What I wrote Tuesday:
I was looking forward to my two days off SO much, but the weird thing about days off is sometimes they are not any better than days at work. I can sleep late, so that's great. But is it really so much fun to make phone calls, and drive down to the courthouse and spend over $400 in a day, and not have anyone to talk to, and think about things too much?
I grudgingly admit that work is necessary. Often it is fulfilling. Sometimes it is fun.
It's a fallacy to think if I had enough money not to work for the rest of my life, then I'd be happy. It's easy to think that when I'm at work, tired at my desk from too many early mornings.
I wonder what the answer is to stress and anxiety. Those two monsters will never go away. But how can you manage them? But what can you do so life isn't just a reaction to one stress after another?
I wrote that and literally started to write, "Why am I unhappy?" and started thinking about the reasons.
Then the door bell rang. A man who looked about 19 or 20 was at the door. He wore a jacket, he was overweight and he had a friendly smile. He said he was a Christian student and was selling several books to make money for school.
The first was a cookbook full of healthy recipes. I looked at it to be polite but said I wasn't interested. So he showed me another book, a book of Christian inspirational stories with a poem on the back. I said I couldn't buy it because I've already spent too much money this month. (So true.)
Then he brought out a small book titled Happiness for Life. It had a hummingbird sucking nectar out of a flower on the cover. He said there was no charge for this one.
The title was so blaringly obvious I almost had to laugh. And yet I took the book the way a hungry fish takes the bait at the end of a fishing line. I gave him $2 out of my wallet for it (even though it was supposedly free), thanked him and sent him on his way with a bottle of water.
Is there really such a thing as happiness for life? Was this person God's messenger, sent with what I needed to hear? Or just a student selling books to make cash and selling people on a concept they want to believe exists?

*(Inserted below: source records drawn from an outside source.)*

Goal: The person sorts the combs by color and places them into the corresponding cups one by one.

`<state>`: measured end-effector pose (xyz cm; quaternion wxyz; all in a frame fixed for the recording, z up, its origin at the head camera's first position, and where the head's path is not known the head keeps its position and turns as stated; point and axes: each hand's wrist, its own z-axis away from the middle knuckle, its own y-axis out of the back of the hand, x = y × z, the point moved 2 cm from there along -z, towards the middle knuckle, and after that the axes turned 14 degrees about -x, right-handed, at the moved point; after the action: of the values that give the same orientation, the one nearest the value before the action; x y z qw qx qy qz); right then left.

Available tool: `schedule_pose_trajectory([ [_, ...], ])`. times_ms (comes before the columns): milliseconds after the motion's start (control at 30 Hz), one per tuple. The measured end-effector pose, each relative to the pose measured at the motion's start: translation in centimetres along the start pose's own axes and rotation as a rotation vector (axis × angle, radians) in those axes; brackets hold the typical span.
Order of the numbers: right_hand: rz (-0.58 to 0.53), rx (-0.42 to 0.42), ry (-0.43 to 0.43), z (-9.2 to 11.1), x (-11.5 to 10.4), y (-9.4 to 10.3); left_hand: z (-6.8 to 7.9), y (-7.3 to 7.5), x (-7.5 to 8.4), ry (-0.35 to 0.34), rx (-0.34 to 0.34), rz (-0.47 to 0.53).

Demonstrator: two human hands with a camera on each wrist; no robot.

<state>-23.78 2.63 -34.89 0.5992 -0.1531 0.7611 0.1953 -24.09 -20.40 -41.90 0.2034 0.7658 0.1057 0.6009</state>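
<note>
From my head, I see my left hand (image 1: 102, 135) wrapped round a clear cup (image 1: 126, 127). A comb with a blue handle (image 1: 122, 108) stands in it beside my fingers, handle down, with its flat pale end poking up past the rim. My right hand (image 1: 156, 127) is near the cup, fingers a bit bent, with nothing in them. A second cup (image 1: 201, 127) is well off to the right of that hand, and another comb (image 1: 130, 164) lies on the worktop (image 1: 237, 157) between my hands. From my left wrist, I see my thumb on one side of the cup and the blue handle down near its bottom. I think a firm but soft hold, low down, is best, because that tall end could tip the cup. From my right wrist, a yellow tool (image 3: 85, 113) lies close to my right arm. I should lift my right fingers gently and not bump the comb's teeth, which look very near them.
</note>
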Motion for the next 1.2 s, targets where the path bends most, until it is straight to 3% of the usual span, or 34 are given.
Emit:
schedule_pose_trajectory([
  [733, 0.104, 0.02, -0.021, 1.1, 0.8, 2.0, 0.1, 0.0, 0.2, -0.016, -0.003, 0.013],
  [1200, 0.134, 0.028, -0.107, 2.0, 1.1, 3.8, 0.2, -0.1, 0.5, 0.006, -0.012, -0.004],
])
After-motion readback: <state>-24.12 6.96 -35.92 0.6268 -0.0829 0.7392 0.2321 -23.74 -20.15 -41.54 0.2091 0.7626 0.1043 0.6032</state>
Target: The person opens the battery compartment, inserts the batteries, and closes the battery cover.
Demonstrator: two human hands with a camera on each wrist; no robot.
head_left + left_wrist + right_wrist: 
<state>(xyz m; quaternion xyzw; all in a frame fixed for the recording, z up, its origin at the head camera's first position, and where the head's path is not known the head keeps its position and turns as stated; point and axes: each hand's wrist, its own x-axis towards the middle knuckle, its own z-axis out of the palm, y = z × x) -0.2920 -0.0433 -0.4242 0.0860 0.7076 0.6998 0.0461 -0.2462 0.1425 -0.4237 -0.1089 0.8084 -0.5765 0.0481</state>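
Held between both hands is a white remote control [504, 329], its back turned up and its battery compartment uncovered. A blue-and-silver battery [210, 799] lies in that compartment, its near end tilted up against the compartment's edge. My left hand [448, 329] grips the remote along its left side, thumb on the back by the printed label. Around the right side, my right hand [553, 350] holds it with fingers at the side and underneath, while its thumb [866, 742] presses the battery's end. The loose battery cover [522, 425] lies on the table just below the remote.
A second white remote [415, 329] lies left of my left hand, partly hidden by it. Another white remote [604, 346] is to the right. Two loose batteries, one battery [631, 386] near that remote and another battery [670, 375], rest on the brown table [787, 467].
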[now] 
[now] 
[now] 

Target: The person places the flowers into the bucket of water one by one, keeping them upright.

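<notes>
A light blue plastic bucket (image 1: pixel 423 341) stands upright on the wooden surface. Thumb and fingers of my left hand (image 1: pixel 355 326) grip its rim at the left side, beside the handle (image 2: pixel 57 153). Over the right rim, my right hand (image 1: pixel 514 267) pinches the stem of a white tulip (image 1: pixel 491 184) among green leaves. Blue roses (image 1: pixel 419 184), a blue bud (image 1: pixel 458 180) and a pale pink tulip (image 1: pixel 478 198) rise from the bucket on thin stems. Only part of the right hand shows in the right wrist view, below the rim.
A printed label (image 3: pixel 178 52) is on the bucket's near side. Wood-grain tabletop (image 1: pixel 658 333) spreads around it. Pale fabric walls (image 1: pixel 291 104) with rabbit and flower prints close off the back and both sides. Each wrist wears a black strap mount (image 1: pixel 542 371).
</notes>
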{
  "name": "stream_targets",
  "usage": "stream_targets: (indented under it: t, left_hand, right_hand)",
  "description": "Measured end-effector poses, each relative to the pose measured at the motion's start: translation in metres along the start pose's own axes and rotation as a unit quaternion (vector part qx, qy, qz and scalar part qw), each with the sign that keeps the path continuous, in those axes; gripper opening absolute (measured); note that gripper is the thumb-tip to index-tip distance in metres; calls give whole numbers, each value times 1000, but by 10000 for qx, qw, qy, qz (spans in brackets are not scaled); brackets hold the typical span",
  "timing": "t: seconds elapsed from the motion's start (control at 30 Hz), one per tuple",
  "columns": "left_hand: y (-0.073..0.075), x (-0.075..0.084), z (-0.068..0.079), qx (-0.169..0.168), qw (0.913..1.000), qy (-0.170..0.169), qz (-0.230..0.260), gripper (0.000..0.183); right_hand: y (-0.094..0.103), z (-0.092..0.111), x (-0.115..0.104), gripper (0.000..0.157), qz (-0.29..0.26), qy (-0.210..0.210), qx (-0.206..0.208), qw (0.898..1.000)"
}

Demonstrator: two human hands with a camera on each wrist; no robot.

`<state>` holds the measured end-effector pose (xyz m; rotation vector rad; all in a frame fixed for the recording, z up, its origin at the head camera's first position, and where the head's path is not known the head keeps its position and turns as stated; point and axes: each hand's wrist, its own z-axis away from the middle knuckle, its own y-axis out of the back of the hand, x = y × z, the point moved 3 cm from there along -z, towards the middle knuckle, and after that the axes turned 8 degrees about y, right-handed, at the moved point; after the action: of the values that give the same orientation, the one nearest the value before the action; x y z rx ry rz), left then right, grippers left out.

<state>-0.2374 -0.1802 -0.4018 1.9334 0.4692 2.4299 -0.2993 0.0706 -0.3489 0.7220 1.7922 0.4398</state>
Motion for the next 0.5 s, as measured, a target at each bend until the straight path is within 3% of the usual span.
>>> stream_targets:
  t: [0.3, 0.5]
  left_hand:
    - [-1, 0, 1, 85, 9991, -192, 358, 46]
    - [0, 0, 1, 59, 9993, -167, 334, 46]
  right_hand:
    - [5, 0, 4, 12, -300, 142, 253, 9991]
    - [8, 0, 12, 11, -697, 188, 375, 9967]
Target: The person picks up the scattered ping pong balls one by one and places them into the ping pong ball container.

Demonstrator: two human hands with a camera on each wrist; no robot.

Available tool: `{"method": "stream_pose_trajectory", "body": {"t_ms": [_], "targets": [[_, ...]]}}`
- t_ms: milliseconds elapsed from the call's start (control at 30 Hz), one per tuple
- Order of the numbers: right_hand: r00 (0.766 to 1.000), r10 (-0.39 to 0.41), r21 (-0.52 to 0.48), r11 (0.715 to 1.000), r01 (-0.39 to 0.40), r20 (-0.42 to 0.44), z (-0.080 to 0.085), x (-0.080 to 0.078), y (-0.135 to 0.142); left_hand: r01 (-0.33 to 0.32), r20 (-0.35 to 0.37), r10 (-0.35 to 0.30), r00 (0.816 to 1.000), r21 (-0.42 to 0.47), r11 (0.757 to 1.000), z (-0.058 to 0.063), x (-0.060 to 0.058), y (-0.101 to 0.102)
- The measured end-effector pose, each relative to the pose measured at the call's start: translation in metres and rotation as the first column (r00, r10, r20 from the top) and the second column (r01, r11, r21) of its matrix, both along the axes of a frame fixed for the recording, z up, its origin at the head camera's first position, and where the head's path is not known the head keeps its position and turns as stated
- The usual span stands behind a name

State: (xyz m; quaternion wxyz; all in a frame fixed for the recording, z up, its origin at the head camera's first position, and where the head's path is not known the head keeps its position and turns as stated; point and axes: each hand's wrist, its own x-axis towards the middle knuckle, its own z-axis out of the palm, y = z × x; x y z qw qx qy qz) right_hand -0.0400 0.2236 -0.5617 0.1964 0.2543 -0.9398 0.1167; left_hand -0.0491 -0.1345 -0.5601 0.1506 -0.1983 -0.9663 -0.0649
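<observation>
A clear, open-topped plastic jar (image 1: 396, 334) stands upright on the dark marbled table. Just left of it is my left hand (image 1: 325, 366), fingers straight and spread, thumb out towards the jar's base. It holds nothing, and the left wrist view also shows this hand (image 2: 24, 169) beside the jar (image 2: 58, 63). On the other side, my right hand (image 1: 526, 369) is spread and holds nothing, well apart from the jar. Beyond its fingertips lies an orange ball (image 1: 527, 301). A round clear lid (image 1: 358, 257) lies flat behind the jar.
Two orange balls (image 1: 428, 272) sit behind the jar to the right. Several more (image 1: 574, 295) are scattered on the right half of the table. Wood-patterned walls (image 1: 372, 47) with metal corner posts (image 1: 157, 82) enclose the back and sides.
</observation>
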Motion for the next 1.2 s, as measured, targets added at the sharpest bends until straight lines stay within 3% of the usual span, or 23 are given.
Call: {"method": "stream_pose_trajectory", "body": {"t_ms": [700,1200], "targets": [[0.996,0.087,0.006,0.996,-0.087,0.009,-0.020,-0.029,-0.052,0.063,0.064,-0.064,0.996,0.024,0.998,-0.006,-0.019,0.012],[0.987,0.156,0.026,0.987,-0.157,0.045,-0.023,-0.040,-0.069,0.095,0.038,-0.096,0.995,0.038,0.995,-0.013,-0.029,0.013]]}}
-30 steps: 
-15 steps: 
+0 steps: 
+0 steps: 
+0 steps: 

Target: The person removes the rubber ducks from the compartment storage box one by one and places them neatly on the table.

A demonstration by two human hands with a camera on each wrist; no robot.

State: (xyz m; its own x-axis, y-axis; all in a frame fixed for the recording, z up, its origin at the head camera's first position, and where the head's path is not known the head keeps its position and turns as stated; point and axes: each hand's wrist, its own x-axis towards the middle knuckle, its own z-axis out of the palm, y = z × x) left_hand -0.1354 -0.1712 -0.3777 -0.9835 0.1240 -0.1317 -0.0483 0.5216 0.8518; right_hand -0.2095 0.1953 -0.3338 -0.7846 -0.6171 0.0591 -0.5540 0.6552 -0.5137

To the author's credit the book is actually much less simplistic than I expected given the title. The chapters are about repentance, commitment, obedience and prayer. Nothing about how God wants you to have a million dollars or if you pray you will get whatever you want. The book is 61 pages (not two or five, like most religious tracts are), and thankfully doesn't include diagrams.
The final chapter is titled "Happiness for Life."
Was Jesus happy? Says the book, "It is often said that Jesus wept, but that He was never known to smile. Our Savior was indeed a Man of Sorrows, and acquainted with grief, for He opened His heart to all the woes of men."
As for happiness, "The life of those who imitate Him will be full of earnest purpose; they will have a deep sense of personal responsibility. Levity will be repressed; there will be no boisterous merriment, no rude jesting; but the religion of Jesus gives peace like a river."
Ack, personal responsibility.
"Happiness that is sought from selfish motives, outside of the path of duty, is ill-balanced, fitful, and transitory; it passes away, and the soul is filled with loneliness and sorrow; but there is joy and satisfaction in the service of God; the Christian is not left to walk in uncertain paths; he is not left to vain regrets and disappointments. If we do not have the pleasures of this life we may still be joyful in looking to the life beyond."
I believe it but Happiness for Life is a seriously deceptive title.